→ **Exercise goal**
Give back, exactly as written, the lines from the beginning of the listing through the one that contains "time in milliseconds".

--------------------------------

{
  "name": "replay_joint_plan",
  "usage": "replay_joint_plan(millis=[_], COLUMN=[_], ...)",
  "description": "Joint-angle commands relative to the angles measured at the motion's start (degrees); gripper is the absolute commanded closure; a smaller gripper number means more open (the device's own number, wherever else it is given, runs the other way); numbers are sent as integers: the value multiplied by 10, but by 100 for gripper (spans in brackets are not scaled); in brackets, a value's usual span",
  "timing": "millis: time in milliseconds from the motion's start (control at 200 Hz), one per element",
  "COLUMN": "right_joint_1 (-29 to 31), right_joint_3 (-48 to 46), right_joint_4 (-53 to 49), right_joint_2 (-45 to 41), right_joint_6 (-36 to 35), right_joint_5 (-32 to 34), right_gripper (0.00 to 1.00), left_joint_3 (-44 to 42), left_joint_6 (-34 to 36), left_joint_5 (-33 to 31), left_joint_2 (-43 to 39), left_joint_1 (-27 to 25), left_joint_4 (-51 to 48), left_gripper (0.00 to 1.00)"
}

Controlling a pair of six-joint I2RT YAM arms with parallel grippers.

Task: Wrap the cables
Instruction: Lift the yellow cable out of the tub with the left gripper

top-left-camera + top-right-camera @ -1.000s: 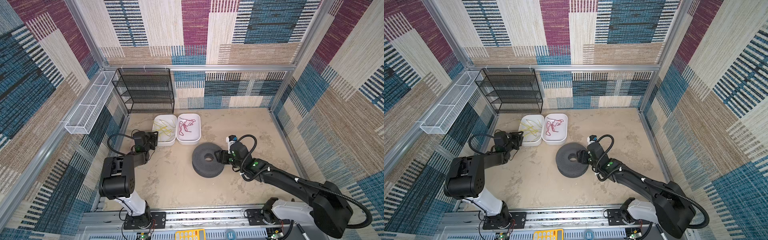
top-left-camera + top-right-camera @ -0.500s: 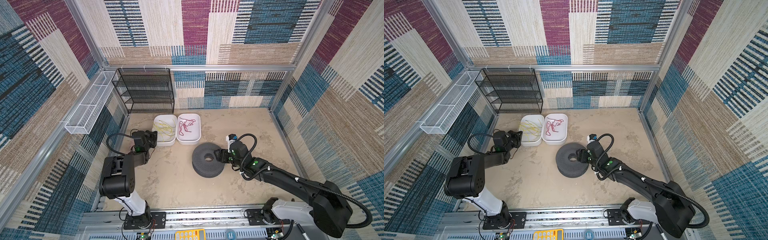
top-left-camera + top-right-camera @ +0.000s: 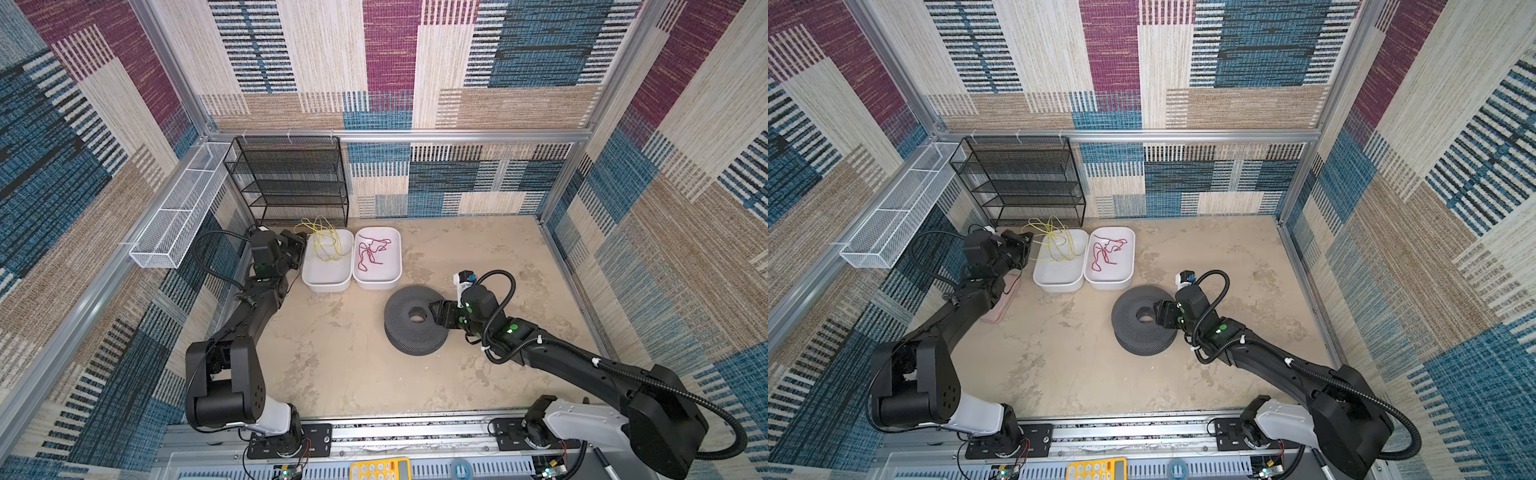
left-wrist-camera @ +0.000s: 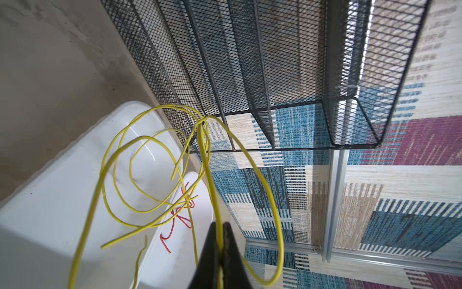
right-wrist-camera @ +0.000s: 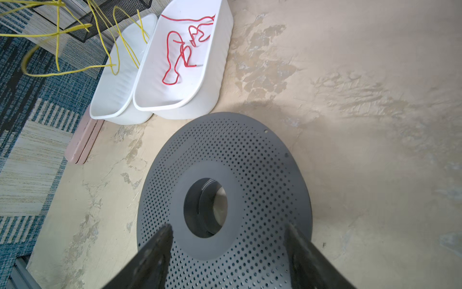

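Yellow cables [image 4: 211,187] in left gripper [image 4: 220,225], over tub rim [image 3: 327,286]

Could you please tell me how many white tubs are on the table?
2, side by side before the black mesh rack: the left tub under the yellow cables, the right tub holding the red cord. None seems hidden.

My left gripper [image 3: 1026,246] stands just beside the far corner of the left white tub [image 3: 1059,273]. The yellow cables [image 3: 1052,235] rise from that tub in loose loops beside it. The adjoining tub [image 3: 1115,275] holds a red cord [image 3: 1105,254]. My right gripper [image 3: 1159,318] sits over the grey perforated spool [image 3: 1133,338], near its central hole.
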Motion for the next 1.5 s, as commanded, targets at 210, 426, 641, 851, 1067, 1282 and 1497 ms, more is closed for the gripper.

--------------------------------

→ **Written answer**
{
  "name": "replay_joint_plan",
  "usage": "replay_joint_plan(millis=[_], COLUMN=[_], ...)",
  "description": "Joint-angle commands relative to the angles measured at the motion's start (degrees); gripper is the absolute commanded closure; a smaller gripper number means more open (the device's own number, wherever else it is given, runs the other way); numbers are sent as integers: the value multiplied by 10, but by 100 for gripper (spans in brackets are not scaled); in brackets, a value's usual span",
  "timing": "millis: time in milliseconds from the motion's start (control at 200 Hz), one per element",

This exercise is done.